Dovevano chiudermi in casa per farmi vivere
Dovevano obbligarmi con la forza a rimanere in casa per farmi capire che ci sono, esisto.
Dovevano obbligarmi a non uscire per iniziare ad ascoltarmi. Per apprezzare ogni singolo istante che passo con me stessa. Per capire che nella mia credenza ci sono farfalle che hanno addirittura costruito un loro nido, che si possono conservare alimenti che risalgono addirittura al 2016 e che possiamo sentirci male se mangiamo qualcosa di aperto da almeno quattro anni.
Dovevano costringermi a rimanere a casa per pulire cassetti che avevano accumulato tante di quelle cose che neanche ricordavo di avere. Il mio motto durante la quarantena: “se non ricordavi di averlo, non è importante”. E ora riesco a guardare il fondo del cassetto.
Dovevano obbligarmi a stare a casa per capire che, se non ci sono tanti soldi sul conto corrente, con soli 2 euro la pizza puoi fartela da sola e puoi mangiarne una teglia intera!
Dovevano obbligarmi a stare casa per capire quanto tempo abbiamo perso, quanto tempo abbiamo sprecato. Tempo che non abbiamo riservato a noi, a leggere un buon libro o ad ascoltare il rumore del silenzio. Provate, è bellissimo il rumore del silenzio.
Doveva arrivare una Pandemia, un’emergenza sanitaria mondiale per capire che non ci sono certezze, né sicurezze. Non dimenticherò mai la paura quando nel mio ufficio arrivarono le prime comunicazione dalla Cina. A dicembre abbiamo trasportato con i nostri autobus molti cittadini di Wuhan in giro per l’Europa. Abbiamo contribuito ad espandere questa Pandemia inconsapevolmente? Probabilmente si.

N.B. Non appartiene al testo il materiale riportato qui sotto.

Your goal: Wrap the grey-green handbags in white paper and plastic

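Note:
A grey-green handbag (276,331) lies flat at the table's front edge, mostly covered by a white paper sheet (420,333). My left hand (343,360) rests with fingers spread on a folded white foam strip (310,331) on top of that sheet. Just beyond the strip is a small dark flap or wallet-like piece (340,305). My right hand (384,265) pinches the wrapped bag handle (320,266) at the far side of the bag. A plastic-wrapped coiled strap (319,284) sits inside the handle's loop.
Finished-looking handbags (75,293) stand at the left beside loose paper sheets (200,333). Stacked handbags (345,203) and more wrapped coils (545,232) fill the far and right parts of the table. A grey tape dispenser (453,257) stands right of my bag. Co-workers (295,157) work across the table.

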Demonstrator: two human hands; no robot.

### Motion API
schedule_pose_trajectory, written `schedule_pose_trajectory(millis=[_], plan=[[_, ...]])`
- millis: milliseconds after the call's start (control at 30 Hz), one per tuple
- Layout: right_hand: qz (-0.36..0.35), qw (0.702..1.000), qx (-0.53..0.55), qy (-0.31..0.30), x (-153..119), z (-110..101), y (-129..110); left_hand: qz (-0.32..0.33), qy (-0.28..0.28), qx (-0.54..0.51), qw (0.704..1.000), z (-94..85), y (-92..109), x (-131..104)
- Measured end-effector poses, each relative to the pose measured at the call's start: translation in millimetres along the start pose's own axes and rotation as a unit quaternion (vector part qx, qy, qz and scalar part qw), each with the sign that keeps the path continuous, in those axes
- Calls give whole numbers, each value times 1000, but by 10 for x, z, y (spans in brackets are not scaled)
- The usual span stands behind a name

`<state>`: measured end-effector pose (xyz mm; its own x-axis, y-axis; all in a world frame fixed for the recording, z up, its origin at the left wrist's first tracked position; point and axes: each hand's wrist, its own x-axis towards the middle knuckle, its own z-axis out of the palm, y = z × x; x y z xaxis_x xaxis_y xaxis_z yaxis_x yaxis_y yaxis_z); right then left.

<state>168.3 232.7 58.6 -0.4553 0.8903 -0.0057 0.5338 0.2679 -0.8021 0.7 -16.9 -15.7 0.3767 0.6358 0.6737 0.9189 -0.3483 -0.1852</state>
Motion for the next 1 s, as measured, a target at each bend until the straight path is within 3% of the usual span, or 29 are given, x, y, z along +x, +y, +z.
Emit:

A metà gennaio tutti i viaggi furono annullati, gli autisti messi in quarantena e intanto in Italia continuavamo incosapevolmente a vivere. Il turismo è stato il primo ad esser colpito da questo mostro, siamo la punta dell’iceberg e piano piano abbiamo trascinato nel baratro tutti i settori a noi collegati. Ma non capivamo quello che da lì a poco si sarebbe abbattuto e scrivevamo ovunque l’Italia non si ferma. Erano i primi di marzo quando mi hanno comunicato che anzichè licenziarmi mi avrebbero messo in cassa integrazione. Abbiamo pianto tanto quel giorno, in poco tempo la tua vita piena di certezze, sicurezze economiche tanto desiderata è crollata! Poi arrivano i decreti e i bollettini alle ore 18.00 della Protezione Civile e la disperazione che all’inizio era solo tua, ora viene condivisa da tutti. Ringrazio solo di non esser stata contagiata e se non riesci a pagare le bollette, la rata del condominio e l’affitto, amen! Sei viva!
Che ne sarà di noi?
Oggi dopo tre settimane di quarantena ho solo paura di quello che ci aspetterà dopo. Non è solo paura del futuro e di come pagherò tutto quello che sto rimandando, ho paura che tutto torni come prima, che le persone non capiscano l’importanza di dire un semplice “Ciao, come stai?”, di porgere la mano a chi è in difficoltà. Spero che questo isolamento sia una rinascita per molti di noi. Personalmente mi sento una persona diversa, mi amo tanto, amo il mio tempo, amo ogni centrimetro della mia casa, che mi ha protetto in questo mese. E ringrazio ogni mattina di avere la possibilità di vivere e riabbracciare i miei genitori alla fine della quarantena.
Ascoltiamo la nostra mente,
capiamo cosa vogliamo davvero e facciamo di tutto per averlo.
Nulla è impossibile, basta avere il coraggio
E dopo aver affrontato tutto questo ne avremo da vendere.
Ci risolleveremo, non mollate e amatevi tanto!!!